Sunday, December 12, 2010

A Royal Waste of Time

Well, its Sunday morning and soon the building will be filled with people wasting their time -- royally.  And how wonderful it is!  A few days ago I was pointed to a couple of blog posts about the pointless nature of the Church and who she is and what she does.  Far from apologizing, the authors suggest that the Church should be the one place without vision, mission statement, supporting goals, and plan.  Not that strikes many as being anathema in a world where a modified business model of structure and plan has become the holy grail of modern Christianity.  But I think there is something to this.

There are simply too many people on all sides of the dogma debates and worship wars who try to make an agenda for the Church.  There is simply too much talk out there about the need to be mission focused or purposeful in all the Church is and does.  There is simply too much emphasis on goals and outcomes that have stolen the purpose of worship from the Lord and turned it into one of many programs that fall under the umbrella of "Church."

Though not a particular fan of Marva Dawn, she hit upon one great title when she wrote about A Royal "Waste" of Time.  There is simply no way to explain or justify or support taking time away from yourself or your family or your work and spend it in worship, prayer, and devotion.  It is a worthless activity according to the world and down deep you know there is a part of you that fully agrees with this assessment.  Christianity is not a "practical" religion in the sense of helping you achieve your goals.  Christianity has been co-opted by those who would make it into a program that has goals, purposes, and a means of evaluation. 

Some would make these entirely personal and some would make them more social, but they think the key to growing the Church is convincing people that worship is worthwhile, that prayer is worth the time and effort, and devotion is worth the hard work of making it happen.  In order to do this, worship, prayer, and devotion must have tangible results and measurable results.  In other words, if we can just prove to folks that you get something tangible and real out of it, something practical and useful, something that will help you get what you want, the Church will grow.  If you go to Church you will live longer, be happier, have a better marriage, turn out better kids, get ahead at work, have a better financial status, be free to explore the fullness of your human life, and make a lasting and real difference in this world.

Others would make the Church's purpose and impact mostly social. The world is filled with problems and the Church is filled with answers so if we could just get folks into the Church some of the social problems in our world would go away and the family would be better equipped to contribute to the good of society or the needs of the poor, the marginalized, the oppressed, the different, etc. would be protected, upheld, and supplied.

But I think such promises are false and deceptive.  The point of Church is not a better or more happy you or a better or more happy world.  The point of the Church is to be the arena in which Christ is source and center, fountain and summit.  The whole point of who the Church is and what she does is not me but Jesus Christ.  When we turn the Church into another place where you get something you want or need, then we have turned Christ into a commodity and the Gospel into a marketing plan.  The Church no longer becomes the Church when this identity takes hold and the programs of the Church -- our programs -- become more important faithfulness to Christ.

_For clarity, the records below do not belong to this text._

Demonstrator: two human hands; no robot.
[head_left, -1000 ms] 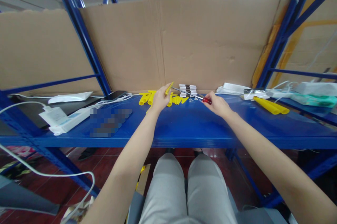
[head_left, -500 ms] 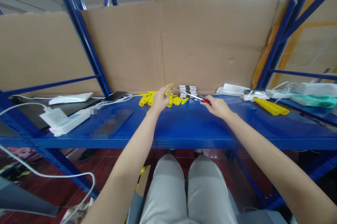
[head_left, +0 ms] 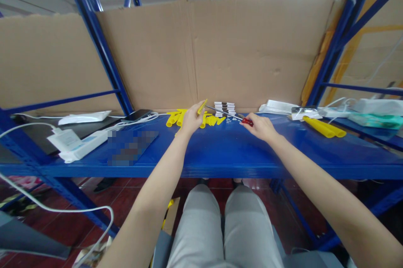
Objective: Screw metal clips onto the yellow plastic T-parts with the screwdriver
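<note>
My left hand (head_left: 192,120) is closed on a small yellow piece (head_left: 202,107) above the blue shelf. In my right hand (head_left: 260,126) is the red handle of a screwdriver (head_left: 247,122); its metal shaft points left, with the tip at or very near the yellow piece. Yellow tubes (head_left: 171,120) lie beside and partly behind my left hand. Several small flat yellow pieces (head_left: 213,121) sit between my hands. Behind the shaft is a stack of white and dark strips (head_left: 224,107), and tiny silvery parts (head_left: 231,119) lie near it.
The blue shelf (head_left: 229,150) has a cardboard panel (head_left: 252,49) at its back. A white power strip (head_left: 85,146), cables and a dark phone (head_left: 138,115) are on the left. Two larger yellow tubes (head_left: 323,127) and white packets (head_left: 278,107) lie on the right.
The screwdriver has turned slightly in my right hand, and its handle shows a little more. My left hand and the yellow piece have stayed in place.
</note>
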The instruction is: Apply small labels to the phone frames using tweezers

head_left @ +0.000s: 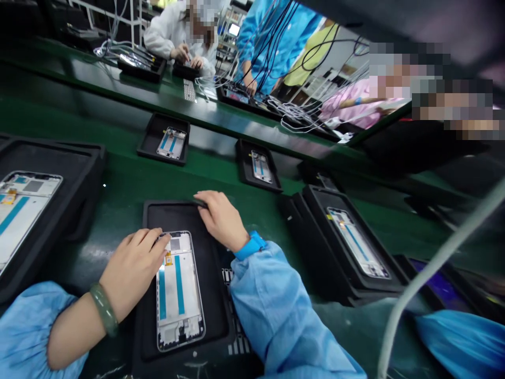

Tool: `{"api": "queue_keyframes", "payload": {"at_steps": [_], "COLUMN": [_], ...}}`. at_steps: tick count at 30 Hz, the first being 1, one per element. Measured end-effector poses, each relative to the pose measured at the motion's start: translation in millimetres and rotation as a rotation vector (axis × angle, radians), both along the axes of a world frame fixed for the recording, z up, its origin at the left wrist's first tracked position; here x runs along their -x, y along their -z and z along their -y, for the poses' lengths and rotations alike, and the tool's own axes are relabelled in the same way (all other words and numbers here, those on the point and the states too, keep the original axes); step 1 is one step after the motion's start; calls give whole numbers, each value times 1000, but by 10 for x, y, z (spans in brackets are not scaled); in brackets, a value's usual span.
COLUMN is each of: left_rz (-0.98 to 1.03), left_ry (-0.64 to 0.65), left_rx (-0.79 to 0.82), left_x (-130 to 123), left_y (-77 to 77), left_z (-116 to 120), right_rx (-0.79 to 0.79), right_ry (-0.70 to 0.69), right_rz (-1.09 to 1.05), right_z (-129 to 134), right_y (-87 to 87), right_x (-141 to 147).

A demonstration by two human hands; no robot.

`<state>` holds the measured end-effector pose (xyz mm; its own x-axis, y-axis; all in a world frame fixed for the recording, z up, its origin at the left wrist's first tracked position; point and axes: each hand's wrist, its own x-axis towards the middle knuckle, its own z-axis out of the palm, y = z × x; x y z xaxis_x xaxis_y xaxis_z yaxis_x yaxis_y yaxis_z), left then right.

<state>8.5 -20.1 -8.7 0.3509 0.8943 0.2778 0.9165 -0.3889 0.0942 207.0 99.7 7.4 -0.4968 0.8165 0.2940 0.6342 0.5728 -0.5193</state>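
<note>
Green work surface [118, 195] is stretching across the near scene, while beyond it a person in white [168, 29] is bending over small work at the far left, a person in blue [258, 26] is standing at the far middle, and a person in pink [347, 108] is reaching in at the far right, near tangled white cables [298, 111]. Near the middle, a phone frame [189, 287] is lying in a black tray [215, 310], toward its left side, showing its silver inner face and two blue strips. The wearer's left hand [134, 266], under a green bangle [103, 309], is resting its fingers, held side by side, over the frame's far left corner; whether the thumb is clamping it, one cannot tell. The right hand [223, 218], above a blue wristband [250, 246], is curling its fingers at the tray's far right corner by a small dark piece [200, 202]; whether it is gripping that piece cannot be told. More frames are lying in a left tray [51, 150], two far trays and the top of a right stack [305, 245], while a pale cable [418, 289] is curving down the near right.
</note>
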Motion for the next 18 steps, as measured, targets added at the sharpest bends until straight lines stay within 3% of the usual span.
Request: {"api": "queue_keyframes", "payload": {"at_steps": [2,4,10,14,18], "left_rz": [8,29,162,442,540], "left_ry": [-3,-5,-12,-109,-158], "left_rx": [-18,-37,-119,-203,-258], "left_x": [-2,-1,105,268,370], "left_y": [22,50,-6,-154,-233], "left_z": [-6,-10,36,93,116], "right_rx": [-11,31,81,47,41], "right_ry": [-70,-91,-111,75,315], "right_rz": [310,476,603,599,550], "right_z": [-81,-153,-486,-977,-1544], "right_y": [-28,-46,-221,-565,-888], "right_x": [-23,0,67,-103,-191]}}
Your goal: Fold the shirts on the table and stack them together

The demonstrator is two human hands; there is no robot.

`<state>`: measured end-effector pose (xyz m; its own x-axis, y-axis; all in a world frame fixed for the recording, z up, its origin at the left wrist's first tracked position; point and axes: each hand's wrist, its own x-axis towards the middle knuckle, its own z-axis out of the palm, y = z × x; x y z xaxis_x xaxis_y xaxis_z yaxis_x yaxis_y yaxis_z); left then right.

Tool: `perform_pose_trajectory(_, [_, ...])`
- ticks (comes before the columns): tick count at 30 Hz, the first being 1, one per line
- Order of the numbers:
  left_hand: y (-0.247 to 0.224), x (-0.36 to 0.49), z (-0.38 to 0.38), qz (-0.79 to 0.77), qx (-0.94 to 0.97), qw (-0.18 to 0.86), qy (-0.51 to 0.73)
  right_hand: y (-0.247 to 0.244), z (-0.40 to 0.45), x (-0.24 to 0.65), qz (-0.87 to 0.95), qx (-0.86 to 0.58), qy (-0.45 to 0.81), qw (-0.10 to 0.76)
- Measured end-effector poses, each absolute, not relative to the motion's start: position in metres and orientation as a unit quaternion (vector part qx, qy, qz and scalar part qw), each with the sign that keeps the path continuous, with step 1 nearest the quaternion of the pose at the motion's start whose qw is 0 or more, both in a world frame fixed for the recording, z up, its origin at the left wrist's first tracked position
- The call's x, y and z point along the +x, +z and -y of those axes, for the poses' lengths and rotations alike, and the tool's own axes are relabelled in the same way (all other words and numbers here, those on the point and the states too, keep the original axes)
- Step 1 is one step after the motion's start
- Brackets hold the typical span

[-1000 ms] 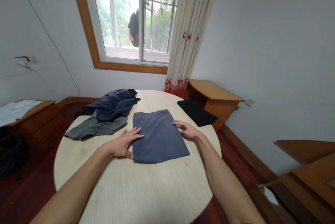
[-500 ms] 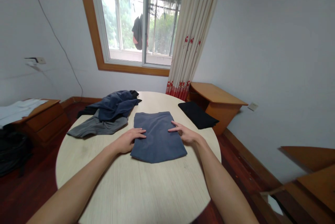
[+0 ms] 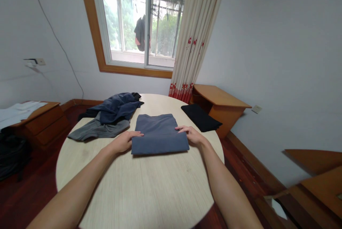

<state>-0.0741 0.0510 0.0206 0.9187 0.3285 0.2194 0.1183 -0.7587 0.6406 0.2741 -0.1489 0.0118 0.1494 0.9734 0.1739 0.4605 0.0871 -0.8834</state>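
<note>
A blue-grey folded garment [image 3: 156,125] lies in the middle of the round table, its exact kind not clear. Across it runs a level crease, and the part nearer me forms a smooth band with a straight front edge slightly off the tabletop. My left hand [image 3: 125,141] grips the garment's left side, fingers on top and thumb hidden. On the opposite side, my right hand [image 3: 192,135] holds the right edge the same way. A dark folded cloth [image 3: 201,117] rests to the right, beyond my right hand.
A heap of navy clothes [image 3: 116,106] and a grey garment [image 3: 100,131] occupy the far left of the pale round table [image 3: 149,189]. Behind its right edge stands a wooden desk [image 3: 221,97]. A wooden cabinet [image 3: 42,125] with white cloth is at left.
The garment's near part has been drawn up into a band with a crease behind it, so its front edge sits farther from me. Both hands now hold the sides rather than lying flat.
</note>
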Motion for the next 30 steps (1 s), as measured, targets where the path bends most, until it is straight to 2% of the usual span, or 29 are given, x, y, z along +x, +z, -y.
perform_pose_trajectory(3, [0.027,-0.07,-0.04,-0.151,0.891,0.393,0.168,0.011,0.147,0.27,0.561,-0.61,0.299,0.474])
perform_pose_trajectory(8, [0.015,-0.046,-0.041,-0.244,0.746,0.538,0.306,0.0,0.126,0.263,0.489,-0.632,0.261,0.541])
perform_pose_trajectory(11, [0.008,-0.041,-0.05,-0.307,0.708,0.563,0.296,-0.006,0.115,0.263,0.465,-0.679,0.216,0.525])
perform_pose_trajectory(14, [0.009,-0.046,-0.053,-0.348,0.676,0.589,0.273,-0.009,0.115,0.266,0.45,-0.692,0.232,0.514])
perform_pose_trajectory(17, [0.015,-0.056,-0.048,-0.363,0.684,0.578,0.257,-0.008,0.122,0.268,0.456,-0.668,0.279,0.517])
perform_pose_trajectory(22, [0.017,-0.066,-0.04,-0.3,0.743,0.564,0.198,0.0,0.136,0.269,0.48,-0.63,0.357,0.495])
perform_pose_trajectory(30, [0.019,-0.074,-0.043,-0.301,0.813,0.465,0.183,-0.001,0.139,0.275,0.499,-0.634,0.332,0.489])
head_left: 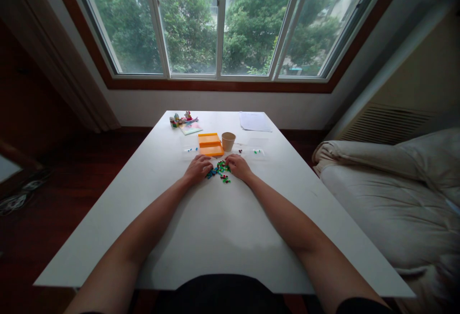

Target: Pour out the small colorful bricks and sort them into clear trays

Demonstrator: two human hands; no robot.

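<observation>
A loose pile of small green, blue and dark red pieces lies on the white table between my hands; they are too small to tell the kind. At the pile's left edge, beside the blue pieces, my left hand rests with its fingers curled and drawn together. My right hand touches the right side of the pile, fingertips bent inward and closed. What either hand pinches, if anything, is hidden. Just beyond the pile are an open orange case and a brown paper cup.
Clear shallow trays stand on both sides: the left tray holds a few blue pieces, the right tray green and dark red ones. Farther back are colourful figurines, a printed card and white paper sheets. A sofa stands right.
</observation>
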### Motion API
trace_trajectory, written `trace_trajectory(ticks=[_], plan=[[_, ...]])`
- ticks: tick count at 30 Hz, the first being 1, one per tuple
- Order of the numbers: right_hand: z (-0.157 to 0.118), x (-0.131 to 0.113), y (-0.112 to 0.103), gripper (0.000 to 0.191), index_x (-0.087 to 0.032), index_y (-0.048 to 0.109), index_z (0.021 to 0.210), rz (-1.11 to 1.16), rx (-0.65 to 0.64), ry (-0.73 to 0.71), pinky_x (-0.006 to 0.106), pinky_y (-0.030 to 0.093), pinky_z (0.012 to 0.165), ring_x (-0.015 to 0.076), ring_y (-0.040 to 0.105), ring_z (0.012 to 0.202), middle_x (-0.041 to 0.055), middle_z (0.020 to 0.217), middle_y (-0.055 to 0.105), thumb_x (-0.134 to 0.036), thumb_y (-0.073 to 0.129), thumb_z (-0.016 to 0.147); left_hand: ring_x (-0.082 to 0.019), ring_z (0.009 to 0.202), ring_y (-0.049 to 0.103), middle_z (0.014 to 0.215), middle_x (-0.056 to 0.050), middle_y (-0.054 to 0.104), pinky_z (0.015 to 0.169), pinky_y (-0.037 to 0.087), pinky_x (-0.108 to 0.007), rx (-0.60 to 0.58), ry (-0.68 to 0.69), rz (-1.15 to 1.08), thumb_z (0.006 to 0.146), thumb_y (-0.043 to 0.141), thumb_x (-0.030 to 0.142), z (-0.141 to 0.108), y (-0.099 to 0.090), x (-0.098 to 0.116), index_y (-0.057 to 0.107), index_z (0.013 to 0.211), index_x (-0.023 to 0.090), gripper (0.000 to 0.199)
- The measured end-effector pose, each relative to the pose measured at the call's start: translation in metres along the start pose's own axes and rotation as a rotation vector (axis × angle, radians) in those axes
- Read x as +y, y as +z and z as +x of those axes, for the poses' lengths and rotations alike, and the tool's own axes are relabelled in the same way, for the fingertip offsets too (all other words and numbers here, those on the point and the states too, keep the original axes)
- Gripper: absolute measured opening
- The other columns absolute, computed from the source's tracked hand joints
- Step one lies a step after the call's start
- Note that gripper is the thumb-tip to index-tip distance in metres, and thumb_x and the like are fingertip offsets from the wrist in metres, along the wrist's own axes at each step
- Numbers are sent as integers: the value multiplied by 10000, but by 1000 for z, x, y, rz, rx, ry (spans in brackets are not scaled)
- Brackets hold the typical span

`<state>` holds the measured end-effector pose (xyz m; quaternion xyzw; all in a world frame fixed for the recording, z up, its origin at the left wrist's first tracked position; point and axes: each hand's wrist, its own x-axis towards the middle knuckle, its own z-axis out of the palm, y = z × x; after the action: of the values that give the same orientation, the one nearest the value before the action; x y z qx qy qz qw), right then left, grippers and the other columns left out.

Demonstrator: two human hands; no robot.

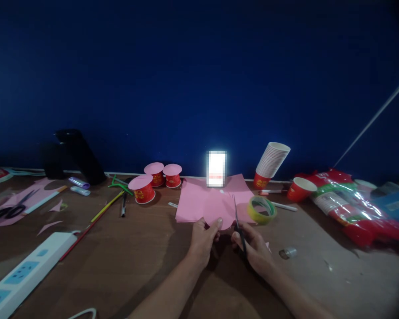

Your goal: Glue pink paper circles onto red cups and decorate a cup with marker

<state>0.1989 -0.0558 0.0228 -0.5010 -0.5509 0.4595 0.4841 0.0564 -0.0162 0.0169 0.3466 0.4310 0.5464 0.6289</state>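
Observation:
My left hand (206, 239) pinches the near edge of a rounded piece of pink paper (219, 212), thumb on top. My right hand (252, 248) grips a pair of dark-handled scissors (238, 223), the blades pointing away from me along the paper's right edge. Whether the blades touch the paper I cannot tell. Behind the piece lies a stack of pink paper sheets (191, 201). A roll of yellow-green tape (262, 210) sits at the stack's right side, close to my right hand.
Red paper cups (144, 193) topped with pink discs stand left of the stack. A leaning column of nested cups (273, 159) and a red plastic pack (346, 204) are at right. A white power strip (29, 266), other scissors (13, 210) and a bright phone-like screen (216, 168) are around.

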Motion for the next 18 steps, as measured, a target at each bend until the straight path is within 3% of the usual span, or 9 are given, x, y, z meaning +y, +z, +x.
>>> trace_trajectory(ticks=[18], plan=[[2, 7, -2, 407, -188, 645, 1049, 18, 13, -25, 203, 454, 526, 119, 509, 596, -5, 696, 557, -480, 672, 767, -54, 415, 407, 475, 46, 515, 406, 324, -177, 1, 3, -4, 584, 785, 436, 1, 0, 0, 611, 685, 119, 375]])
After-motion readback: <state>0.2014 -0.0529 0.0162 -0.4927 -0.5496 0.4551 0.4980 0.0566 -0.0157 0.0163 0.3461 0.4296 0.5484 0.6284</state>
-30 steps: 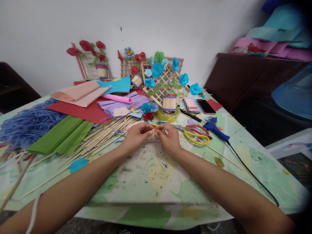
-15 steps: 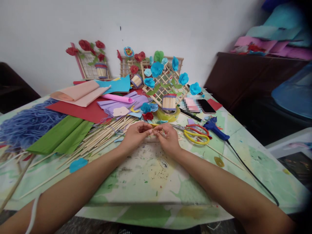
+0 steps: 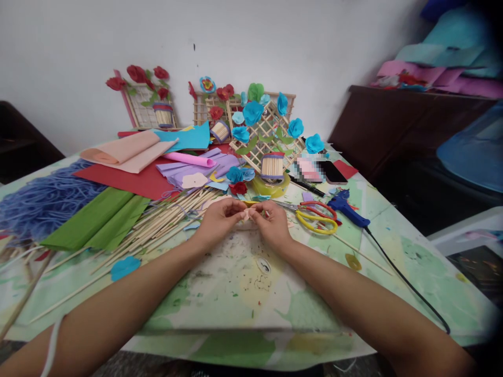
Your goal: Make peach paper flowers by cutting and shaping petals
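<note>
My left hand (image 3: pixel 220 220) and my right hand (image 3: pixel 271 222) meet above the middle of the table, fingertips pinched together. Between them they hold a small pale pink piece (image 3: pixel 249 211), mostly covered by the fingers; it looks like paper. Just right of my right hand lie scissors (image 3: pixel 317 222) with red and yellow handles. Thin wooden sticks (image 3: pixel 165 220) are heaped beside my left hand. Beyond the hands are a roll of yellowish tape (image 3: pixel 271 187) and small blue paper flowers (image 3: pixel 236 174).
A blue glue gun (image 3: pixel 351 209) with a black cord lies at the right, near a phone (image 3: pixel 332 172). Blue yarn (image 3: pixel 47 199), green paper (image 3: pixel 94 220) and red paper (image 3: pixel 121 178) cover the left. Lattice frames with paper flowers (image 3: pixel 267 136) stand at the back.
The fingertips have shifted slightly around the small piece, and more of its pale pink surface shows between them. The arms have hardly moved.
</note>
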`<state>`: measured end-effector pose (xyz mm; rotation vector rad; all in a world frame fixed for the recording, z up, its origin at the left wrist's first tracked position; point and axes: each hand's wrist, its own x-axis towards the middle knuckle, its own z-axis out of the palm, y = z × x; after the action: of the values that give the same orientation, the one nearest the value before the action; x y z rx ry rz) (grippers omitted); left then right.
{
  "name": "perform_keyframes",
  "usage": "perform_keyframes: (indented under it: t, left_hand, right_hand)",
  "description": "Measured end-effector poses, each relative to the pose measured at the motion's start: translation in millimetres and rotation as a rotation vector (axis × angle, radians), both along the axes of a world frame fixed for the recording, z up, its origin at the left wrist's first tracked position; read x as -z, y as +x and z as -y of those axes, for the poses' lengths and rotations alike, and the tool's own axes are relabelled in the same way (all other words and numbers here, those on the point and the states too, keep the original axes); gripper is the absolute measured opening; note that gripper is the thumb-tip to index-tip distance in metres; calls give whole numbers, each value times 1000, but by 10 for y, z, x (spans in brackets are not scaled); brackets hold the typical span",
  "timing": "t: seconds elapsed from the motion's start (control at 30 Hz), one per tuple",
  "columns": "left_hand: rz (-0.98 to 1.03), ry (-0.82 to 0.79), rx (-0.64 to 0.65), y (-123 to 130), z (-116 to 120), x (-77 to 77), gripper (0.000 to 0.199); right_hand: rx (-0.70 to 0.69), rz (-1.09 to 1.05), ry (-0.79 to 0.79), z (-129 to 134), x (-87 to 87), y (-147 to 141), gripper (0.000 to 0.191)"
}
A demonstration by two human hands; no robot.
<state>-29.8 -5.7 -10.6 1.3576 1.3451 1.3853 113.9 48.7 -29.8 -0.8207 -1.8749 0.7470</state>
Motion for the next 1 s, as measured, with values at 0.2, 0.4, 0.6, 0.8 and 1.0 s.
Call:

I can offer you no barometers to gauge the success of who the Church is or what she does -- other than the Gospel rightly proclaimed and the Sacraments rightly administered.  Apart from these, the goals are distinctly man centered.  We have no target range for growth, no evaluative machinery, no practical application from Scripture.  What we have are the Word and the Sacraments -- the means of grace -- that deliver to us what it is that Christ won for us.  Some of His gifts are distinctly impractical -- forgiveness, for example.  But they are what He knows we need -- even if we are not so sure for ourselves.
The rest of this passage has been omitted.